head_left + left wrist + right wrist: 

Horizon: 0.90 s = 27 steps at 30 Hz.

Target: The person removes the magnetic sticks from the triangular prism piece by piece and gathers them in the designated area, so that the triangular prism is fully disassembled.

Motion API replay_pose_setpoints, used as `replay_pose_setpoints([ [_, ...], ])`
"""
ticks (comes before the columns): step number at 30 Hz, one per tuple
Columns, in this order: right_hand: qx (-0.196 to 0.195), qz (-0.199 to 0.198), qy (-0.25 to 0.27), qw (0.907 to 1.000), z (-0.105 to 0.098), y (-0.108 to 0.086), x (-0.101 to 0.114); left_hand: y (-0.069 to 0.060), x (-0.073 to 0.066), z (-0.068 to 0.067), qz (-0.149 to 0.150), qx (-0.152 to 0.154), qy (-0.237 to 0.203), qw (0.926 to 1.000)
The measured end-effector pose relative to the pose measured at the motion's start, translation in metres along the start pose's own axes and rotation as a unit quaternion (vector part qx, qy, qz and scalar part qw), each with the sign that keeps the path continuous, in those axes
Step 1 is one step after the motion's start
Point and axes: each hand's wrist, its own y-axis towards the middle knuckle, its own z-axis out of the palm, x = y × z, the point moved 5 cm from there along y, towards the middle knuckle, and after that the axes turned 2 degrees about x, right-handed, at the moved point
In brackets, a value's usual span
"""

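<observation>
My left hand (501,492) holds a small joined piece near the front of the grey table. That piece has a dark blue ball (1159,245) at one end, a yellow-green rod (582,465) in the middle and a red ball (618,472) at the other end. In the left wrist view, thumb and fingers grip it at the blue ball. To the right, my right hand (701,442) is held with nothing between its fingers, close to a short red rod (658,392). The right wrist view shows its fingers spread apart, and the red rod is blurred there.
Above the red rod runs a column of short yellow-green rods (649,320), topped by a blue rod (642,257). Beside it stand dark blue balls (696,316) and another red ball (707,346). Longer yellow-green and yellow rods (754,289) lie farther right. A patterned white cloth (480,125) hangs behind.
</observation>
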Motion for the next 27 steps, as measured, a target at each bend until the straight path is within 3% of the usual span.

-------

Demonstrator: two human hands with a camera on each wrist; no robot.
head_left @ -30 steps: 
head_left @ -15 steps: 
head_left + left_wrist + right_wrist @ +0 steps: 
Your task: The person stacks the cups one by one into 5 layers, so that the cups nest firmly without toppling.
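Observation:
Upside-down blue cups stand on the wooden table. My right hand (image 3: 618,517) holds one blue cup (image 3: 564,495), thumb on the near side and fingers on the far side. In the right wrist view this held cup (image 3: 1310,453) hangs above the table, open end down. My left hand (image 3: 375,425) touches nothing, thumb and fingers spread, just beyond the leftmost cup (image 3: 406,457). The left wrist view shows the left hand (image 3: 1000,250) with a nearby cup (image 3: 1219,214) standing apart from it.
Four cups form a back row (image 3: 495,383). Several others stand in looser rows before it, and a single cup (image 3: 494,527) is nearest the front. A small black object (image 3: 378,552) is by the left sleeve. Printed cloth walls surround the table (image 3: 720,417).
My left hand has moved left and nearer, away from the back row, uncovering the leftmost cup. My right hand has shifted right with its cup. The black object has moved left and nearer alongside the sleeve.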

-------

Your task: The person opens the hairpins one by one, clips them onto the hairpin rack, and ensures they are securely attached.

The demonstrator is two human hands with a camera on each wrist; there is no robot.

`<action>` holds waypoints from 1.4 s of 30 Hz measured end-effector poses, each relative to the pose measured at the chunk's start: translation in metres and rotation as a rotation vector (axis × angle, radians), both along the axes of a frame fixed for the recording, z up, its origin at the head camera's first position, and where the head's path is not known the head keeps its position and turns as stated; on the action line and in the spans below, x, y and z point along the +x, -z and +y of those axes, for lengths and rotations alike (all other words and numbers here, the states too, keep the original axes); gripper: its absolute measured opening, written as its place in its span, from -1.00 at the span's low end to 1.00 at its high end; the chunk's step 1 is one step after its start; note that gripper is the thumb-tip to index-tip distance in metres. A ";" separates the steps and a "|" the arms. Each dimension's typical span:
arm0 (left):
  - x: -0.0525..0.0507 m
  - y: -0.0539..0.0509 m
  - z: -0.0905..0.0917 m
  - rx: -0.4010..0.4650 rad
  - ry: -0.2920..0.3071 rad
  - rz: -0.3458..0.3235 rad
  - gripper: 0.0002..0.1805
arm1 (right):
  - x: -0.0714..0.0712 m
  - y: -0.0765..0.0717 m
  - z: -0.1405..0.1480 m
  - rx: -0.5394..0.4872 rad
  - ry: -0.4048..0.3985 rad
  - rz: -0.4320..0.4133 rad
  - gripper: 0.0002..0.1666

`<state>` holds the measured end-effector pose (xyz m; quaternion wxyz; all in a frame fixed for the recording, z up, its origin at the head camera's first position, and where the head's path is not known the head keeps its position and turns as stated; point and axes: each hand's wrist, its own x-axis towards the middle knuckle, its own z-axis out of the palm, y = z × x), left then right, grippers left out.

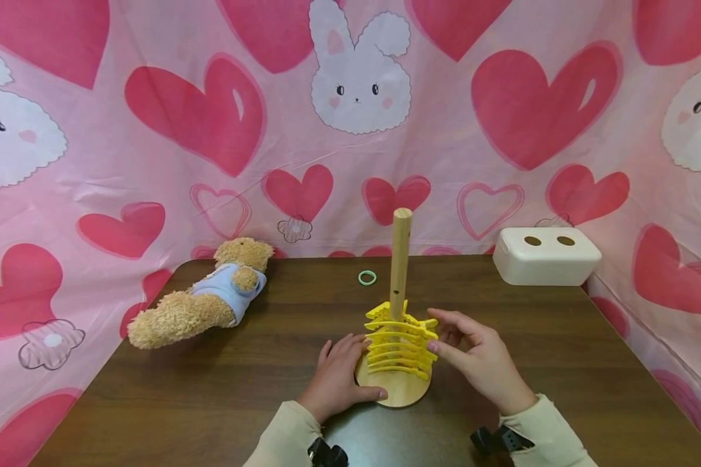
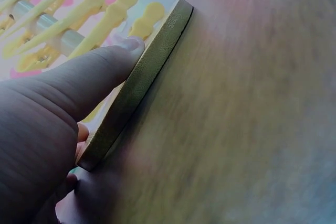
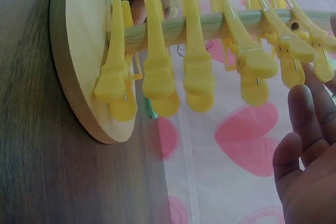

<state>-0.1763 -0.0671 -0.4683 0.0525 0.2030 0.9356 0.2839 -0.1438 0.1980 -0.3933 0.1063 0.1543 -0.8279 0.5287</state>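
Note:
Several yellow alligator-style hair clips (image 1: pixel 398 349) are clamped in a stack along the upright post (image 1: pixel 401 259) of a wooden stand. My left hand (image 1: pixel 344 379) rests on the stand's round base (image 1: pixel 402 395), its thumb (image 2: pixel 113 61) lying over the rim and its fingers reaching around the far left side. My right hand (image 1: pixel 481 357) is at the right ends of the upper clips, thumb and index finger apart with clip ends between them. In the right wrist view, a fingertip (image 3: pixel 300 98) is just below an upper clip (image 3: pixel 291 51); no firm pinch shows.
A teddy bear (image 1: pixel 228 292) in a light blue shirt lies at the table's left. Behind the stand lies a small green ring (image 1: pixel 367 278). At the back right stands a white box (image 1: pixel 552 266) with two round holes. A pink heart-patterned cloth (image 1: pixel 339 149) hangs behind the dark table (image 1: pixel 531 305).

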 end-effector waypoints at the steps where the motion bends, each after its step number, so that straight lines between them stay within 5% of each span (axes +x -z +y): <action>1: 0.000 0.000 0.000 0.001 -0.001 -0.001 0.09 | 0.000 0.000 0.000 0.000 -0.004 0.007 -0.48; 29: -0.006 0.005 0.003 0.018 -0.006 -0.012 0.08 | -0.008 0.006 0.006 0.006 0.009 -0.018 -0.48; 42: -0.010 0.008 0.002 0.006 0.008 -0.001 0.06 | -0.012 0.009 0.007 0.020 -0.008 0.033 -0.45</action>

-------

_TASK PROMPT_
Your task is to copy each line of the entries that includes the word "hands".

_TASK RESULT_
Demonstrator: two human hands with a camera on each wrist; no robot.
The demonstrator is two human hands with a camera on each wrist; there is no robot.

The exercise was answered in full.